Fernanda Bravo joined the UCLA Anderson faculty in 2015. Her primary research goal is to inform health care policy and decision making using contracting theory and operations management modeling.
“I focus most on three dimensions,” she says: “Designing health care policy to align incentives; fostering health care innovation through market design; and supporting decision making within health systems via data-driven models.”
These areas are crucial to the long-term success of health care reform in the U.S. because they improve efficiency and patient health. Yet they involve subtle and counterintuitive interactions: Poorly designed policies aimed at reducing hospital inefficiencies can inadvertently incentivize physicians to provide lower levels of care, which hurts patients. Over-regulating drug development to ensure patient safety might unintentionally stifle technological innovation and deprive patients from treatments. Bravo examines these subtle effects by combining elements of game theory, queuing theory, optimization and machine learning to quantify and characterize the most critical trade-offs. The insights derived from her research can guide policymakers and private stakeholders in contracting for services, promoting new medical innovations and allocating scarce resources.

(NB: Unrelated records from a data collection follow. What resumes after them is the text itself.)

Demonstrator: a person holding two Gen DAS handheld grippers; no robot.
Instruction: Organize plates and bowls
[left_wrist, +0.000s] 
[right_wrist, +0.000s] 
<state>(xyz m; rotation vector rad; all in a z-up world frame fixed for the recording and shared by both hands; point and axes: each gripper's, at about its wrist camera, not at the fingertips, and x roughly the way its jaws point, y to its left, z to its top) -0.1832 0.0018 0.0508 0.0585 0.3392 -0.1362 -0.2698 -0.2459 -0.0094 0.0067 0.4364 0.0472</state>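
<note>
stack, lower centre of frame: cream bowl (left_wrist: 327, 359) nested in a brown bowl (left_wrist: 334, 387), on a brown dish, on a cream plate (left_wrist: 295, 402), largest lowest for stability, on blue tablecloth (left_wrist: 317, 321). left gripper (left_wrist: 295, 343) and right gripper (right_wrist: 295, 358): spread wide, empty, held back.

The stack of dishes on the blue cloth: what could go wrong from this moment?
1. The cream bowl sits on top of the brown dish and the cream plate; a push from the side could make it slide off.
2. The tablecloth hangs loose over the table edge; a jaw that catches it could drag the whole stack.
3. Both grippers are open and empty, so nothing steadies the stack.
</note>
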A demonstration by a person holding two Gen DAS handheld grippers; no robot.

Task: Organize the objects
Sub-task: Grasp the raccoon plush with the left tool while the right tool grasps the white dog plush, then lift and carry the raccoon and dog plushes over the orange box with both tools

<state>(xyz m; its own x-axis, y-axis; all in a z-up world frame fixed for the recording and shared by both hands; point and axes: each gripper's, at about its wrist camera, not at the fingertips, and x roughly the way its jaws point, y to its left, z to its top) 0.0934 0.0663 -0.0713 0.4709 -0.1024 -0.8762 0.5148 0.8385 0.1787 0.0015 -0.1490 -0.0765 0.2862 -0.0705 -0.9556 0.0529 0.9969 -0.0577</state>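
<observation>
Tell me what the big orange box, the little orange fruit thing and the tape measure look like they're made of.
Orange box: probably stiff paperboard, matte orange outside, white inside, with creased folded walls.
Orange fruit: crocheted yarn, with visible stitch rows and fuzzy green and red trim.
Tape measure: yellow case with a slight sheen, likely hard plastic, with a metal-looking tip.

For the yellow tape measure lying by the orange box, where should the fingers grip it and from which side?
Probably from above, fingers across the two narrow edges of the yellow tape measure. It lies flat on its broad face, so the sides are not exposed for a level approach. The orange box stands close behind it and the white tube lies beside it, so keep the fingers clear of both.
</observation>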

At Anderson, Bravo teaches operations and technology management to MBAs and FEMBAs, as well as an elective in health care analytics for MSBA students and a Ph.D. course in supply chain contracting. Having worked with professionals at every level of the organization at Boston-area Children’s Hospital, Beth Israel Deaconess Medical Center and Partners Healthcare and UCLA Health, she brings her experience interacting with providers and health care networks to the classroom. “Health care an interesting sector. It’s a highly regulated industry and patients’ well-being is the priority. It’s different from the standard manufacturing and service industries because you have to consider policymakers, industry incentives, the population and providers themselves, and put all those perspectives into in the mix to figure out how we can do things differently, how we can deliver care better.” The opportunity to teach a class using examples meaningful to all the students’ day-to-day lives increases when the topic is health care delivery and management. “We have all been a patient at some point in our life,” she says. “Everybody has experienced some kind of inefficiency. The management of health care delivery systems, health organizations and policy-focused institutions affects everybody, not just providers.”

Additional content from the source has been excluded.